Pile CapacityΒΆ

OPILE considers that pile axial capacity can be gained in three ways:

  1. Plugged Capacity comprises of external skin friction + full end bearing.
  2. Unplugged Capacity comprises of external + internal skin friction + annular end bearing.
  3. Tension Capacity which only comprises of external skin friction.

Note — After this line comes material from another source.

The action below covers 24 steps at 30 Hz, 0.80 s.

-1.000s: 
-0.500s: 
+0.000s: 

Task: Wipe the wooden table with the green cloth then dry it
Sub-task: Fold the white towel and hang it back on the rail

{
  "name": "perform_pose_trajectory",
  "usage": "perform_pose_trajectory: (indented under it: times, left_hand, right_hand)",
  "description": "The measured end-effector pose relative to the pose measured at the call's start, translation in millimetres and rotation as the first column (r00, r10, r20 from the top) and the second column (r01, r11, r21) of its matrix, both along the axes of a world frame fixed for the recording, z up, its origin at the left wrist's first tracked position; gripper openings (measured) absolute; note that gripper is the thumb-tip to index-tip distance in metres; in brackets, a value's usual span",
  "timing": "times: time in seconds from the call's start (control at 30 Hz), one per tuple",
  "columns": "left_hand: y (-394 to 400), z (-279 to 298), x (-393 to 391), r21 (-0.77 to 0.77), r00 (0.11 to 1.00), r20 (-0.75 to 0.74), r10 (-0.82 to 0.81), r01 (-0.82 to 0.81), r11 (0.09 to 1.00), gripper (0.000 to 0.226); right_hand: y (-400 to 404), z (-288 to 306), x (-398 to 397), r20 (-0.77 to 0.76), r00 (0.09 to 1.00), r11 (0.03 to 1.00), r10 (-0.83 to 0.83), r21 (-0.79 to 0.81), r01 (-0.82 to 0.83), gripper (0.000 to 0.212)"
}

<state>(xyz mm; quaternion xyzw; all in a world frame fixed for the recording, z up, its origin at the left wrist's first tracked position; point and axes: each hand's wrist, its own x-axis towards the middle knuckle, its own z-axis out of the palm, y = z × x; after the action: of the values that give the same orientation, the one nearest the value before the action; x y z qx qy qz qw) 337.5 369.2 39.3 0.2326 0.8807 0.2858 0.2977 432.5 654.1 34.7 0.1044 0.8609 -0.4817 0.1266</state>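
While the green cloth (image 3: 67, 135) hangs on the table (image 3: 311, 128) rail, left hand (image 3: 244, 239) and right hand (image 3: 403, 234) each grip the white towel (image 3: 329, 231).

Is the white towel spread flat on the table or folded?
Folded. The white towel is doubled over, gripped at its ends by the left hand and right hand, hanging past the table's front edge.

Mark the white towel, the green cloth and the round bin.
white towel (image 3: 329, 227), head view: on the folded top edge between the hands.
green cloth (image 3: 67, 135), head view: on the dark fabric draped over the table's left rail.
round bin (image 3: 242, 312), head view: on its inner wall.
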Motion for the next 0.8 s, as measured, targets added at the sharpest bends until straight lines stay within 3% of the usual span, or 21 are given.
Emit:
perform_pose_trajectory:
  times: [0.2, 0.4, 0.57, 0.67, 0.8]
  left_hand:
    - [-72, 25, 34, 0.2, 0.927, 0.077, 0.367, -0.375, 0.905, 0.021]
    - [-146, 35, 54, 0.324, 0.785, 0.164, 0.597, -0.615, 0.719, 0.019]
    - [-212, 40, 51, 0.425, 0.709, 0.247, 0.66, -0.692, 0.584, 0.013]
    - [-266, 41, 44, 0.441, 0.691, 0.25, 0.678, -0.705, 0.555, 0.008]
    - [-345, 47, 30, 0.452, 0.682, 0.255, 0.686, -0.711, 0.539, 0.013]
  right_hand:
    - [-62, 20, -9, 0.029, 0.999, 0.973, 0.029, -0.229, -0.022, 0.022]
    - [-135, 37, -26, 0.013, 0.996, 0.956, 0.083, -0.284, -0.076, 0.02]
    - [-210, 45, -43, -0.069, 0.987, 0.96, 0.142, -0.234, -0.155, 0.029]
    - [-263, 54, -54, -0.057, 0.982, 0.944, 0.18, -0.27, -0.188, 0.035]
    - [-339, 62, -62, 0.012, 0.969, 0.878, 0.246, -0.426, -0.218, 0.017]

The pile capacity for all methods is therefore calculated as follows:

Plugged Capacity \(Q_{ax, comp, PL} = Q_{s, out} + Q_{p}\)
Unplugged Capacity \(Q_{ax, comp, UP} = Q_{s, out} + Q_{s, in} + Q_{a}\)
Tension Capacity \(Q_{ax,tens} = Q_{s, out, tens}\)

Where:

\(Q_{s,out}\) is the total outside shaft capacity (compression)
\(Q_{s,in}\) is the total inside shaft capacity (compression)
\(Q_{s,out,tens}\) is the total outside shaft capacity (tension)
\(Q_{a}\) is the total end bearing resistance on the pile annulus
\(Q_{p}\) is the total end bearing resistance on the gross sectional area of the pile

In the OPILE AXCAP output the terms Plugged End Cap and Unplugged End Cap will be used. These are defined as:

Plugged End Cap \(Q_{p}\)
Unplugged End Cap \(Q_{s, in} + Q_{a}\)

The Total shaft capacity are calculated as the sum of each individual pile element shaft friction. For length dependent methods, the accuracy of the calculated shaft capacity increases with increasing number of pile elements (increasing pile resolution).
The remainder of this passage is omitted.